The scientific contributions of the proposed method lie in its ability to combine DEA and intuitionistic fuzzy set theory, offering novel perspectives and tools for optimization and ordering in complex decision environments with multiple inputs and outputs. Practically, this approach provides a more nuanced and reliable way to rank decision-making units under uncertainty, which can be beneficial in various fields such as economics, management, and engineering. For future research, further investigation into the correlation between multiple input–output decision-making units and three-way decision rules from the perspectives of conflict analysis and logical implication is planned. Additionally, exploring methods to optimize the computational efficiency of the model will be a priority. Techniques such as adversarial generation networks and data block/layering methods could be employed to transform large-scale data, using a "divide and conquer" strategy to solve the DEA model for each block. By addressing these challenges, the goal is to enhance the practical applicability and generalizability of this approach, providing robust solutions for intelligent decision-making in environments characterized by uncertain information.

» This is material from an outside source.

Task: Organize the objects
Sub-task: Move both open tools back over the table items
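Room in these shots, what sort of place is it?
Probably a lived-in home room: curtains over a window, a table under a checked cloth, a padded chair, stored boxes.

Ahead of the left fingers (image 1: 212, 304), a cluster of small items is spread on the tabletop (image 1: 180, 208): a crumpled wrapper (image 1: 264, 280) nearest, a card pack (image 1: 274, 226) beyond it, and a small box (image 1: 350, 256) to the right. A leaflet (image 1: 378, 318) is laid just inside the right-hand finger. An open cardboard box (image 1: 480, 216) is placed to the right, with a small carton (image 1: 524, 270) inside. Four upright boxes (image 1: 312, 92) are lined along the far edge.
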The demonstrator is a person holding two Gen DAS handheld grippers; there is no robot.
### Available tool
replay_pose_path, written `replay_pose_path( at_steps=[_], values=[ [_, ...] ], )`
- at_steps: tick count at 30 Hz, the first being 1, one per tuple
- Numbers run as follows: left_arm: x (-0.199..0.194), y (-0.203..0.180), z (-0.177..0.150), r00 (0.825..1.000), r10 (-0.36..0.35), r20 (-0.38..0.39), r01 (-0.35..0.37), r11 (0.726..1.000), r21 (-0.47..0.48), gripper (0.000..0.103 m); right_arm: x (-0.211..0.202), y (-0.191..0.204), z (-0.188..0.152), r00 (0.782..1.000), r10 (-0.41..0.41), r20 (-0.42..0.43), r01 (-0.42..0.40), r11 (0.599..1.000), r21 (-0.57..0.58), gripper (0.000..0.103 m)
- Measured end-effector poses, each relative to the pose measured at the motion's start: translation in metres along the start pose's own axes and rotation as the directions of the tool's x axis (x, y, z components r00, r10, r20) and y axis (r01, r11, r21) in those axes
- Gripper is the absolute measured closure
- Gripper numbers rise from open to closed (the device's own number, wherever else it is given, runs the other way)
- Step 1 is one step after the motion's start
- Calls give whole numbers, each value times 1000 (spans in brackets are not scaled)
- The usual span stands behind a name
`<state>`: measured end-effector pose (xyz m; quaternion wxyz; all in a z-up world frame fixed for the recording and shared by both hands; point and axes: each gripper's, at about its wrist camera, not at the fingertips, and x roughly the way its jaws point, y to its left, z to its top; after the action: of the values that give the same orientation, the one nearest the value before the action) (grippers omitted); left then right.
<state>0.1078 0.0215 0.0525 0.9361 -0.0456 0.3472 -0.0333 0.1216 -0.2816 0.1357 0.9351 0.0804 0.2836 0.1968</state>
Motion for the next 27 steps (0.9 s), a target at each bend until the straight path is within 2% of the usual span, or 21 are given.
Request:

Given the uncertainty of data, future research could explore several avenues to enhance and expand the current work. This includes investigating robust optimization techniques to enhance the model’s robustness against uncertainties in input data, and exploring stochastic programming methods to handle probabilistic uncertainty in decision-making processes. Additionally, developing hybrid models that combine intuitionistic fuzzy logic with other decision-making frameworks, such as multi-criteria decision analysis, could broaden the model’s applicability and effectiveness. Applying the model to various real-world scenarios, including healthcare, finance, logistics, and environmental management, would help validate its practical effectiveness and versatility. Furthermore, creating more advanced algorithms to improve the computational efficiency and scalability of the model will make it suitable for large-scale problems. Extending the model to dynamic decision-making environments, where the decision-making process evolves over time with changing data and conditions, is another promising direction. Finally, integrating machine learning techniques could enhance the decision-making process by learning from large datasets and improving predictive accuracy. These potential directions offer valuable pathways for further exploration and development in this field.